L'Algérie peut-elle recourir à l'Aiea pour obliger la France à assumer ses responsabilités?
À plusieurs reprises, l'Algérie et l'Agence internationale de l'énergie atomique (AIEA) ont sollicité des études pour mesurer l'impact des explosions nucléaires françaises en Algérie. À chaque fois, la France s'y est opposée. Au moins quatre tentatives ont été entravées, sans réel engagement de l'AIEA, témoignant d'un certain laxisme.
Cette inertie place la France dans une position confortable, laissant l'Algérie seule face à un contentieux majeur, sans doute l'un des plus lourds entre les deux pays. Malgré quelques avancées récentes, le chemin vers une véritable reconnaissance et une réparation demeure long et incertain.
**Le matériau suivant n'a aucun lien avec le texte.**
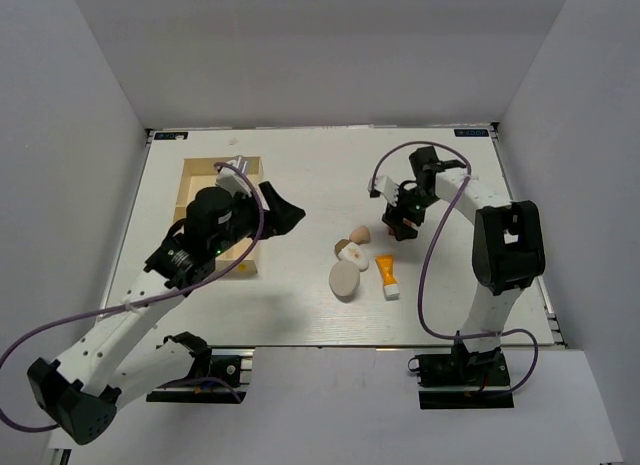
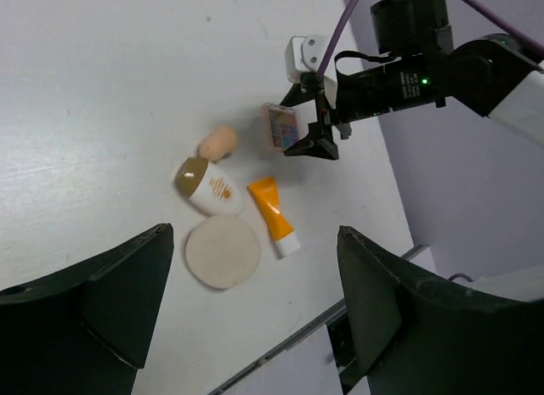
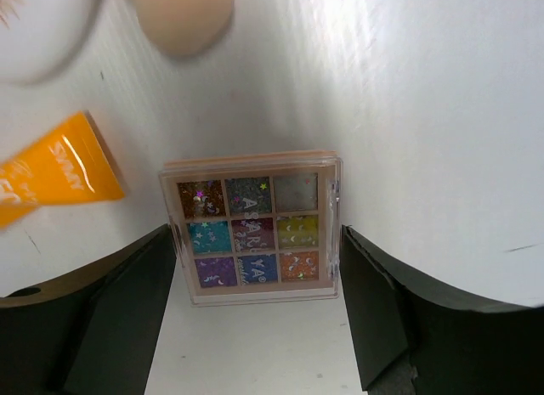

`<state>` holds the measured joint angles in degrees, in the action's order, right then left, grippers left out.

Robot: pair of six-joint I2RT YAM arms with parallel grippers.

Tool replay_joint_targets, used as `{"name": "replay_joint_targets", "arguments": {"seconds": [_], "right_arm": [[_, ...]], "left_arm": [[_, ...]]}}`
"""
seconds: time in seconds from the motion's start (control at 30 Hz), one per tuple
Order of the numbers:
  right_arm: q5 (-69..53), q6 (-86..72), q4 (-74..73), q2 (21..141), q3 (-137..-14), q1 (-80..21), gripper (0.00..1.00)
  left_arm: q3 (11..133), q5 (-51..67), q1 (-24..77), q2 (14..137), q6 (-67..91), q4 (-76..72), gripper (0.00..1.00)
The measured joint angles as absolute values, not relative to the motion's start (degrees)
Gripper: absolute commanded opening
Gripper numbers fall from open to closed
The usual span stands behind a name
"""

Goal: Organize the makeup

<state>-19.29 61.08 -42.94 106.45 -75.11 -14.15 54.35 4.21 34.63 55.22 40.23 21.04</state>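
1. Step in hand, as I judge it: the right arm is picking up the multicolour square palette (image 3: 251,228). The palette lies flat on the white table (image 1: 300,165), right of centre, at the right end of the loose makeup cluster.
2. The right gripper (image 1: 398,228) is spread, with one finger (image 3: 127,310) just beside each side edge of the palette. The wrist view does not settle whether either pad touches yet. Nothing is lifted.
3. To do it well, close squarely on the two side edges and keep the case centred as it sits now. The case looks thin with a hard clear lid, so it is probably slippery. Seat the pads low and lift straight up before travelling.
4. The left gripper (image 1: 283,213) is also spread wide and empty. It hangs over the table just right of the wooden compartment tray (image 1: 188,185).
5. Neighbours:
   - The orange tube (image 2: 274,215) has its end near one finger, apart from the palette.
   - The beige sponge (image 2: 217,143) lies beyond the palette's far edge in the wrist view.
   - The cream bottle with gold cap (image 2: 210,188) and the round compact (image 2: 223,251) lie toward centre, well apart from the palette.
6. Room:
   - Bare table lies between the cluster and the tray.
   - The left arm lies over the tray and its gripper sits in the direct path, so a clash is possible.
   - The table's right edge and the wall are near the right arm's elbow.
   - The tube and compact are the items nearest the near edge.
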Motion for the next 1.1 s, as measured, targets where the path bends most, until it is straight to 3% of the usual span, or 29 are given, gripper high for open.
{"name": "replay_joint_targets", "arguments": {"seconds": [0.3,0.5,0.67,0.8,1.1], "right_arm": [[-28.4,58.4,-46.9,106.7,-92.7,-22.0,0.12],[-34.1,49.5,-41.8,113.8,-109.9,-29.9,0.10],[-36.6,35.3,-28.2,124.2,-120.5,-35.2,0.07],[-36.4,24.0,-13.3,129.9,-121.2,-38.7,0.04],[-28.4,10.3,17.2,141.3,-123.9,-45.8,0.10]], "left_arm": [[54.4,-1.0,34.6,44.8,37.4,17.5,0.89],[55.3,-2.7,34.6,43.4,36.9,17.4,0.89],[55.3,-3.1,34.6,40.8,37.0,17.5,0.89],[55.3,-3.8,34.6,37.4,37.2,18.0,0.89],[56.1,-4.1,34.6,36.0,38.2,22.9,0.89]]}}
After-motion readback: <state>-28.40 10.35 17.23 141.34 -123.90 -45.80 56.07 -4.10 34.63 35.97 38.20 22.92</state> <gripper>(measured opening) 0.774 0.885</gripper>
Que doit donc faire la France comme premier pas?
De nombreux chercheurs et scientifiques réclament aujourd'hui réparation ou, à tout le moins, un nettoyage de notre Sahara. Cette exigence est également portée par le président de la République, Abdelmajid Tebboune. C'est l'heure d'assumer!
Comme je l'ai déjà dit, l'Algérie demande aussi à la France de livrer les cartes d'enfouissement des déchets nucléaires. Ces résidus, toujours actifs, continuent de causer des ravages au sein de la population. Les conséquences sanitaires sont dramatiques: malformations à la naissance, cancers, maladies radio-induites... Un désastre qui perdure, s'étendant sur plusieurs générations. Car la radioactivité ne disparaît pas, elle s'inscrit dans le temps, condamnant des régions entières à une pollution invisible mais mortelle. Alors, je le dis encore: «Venez réparer vos crimes!»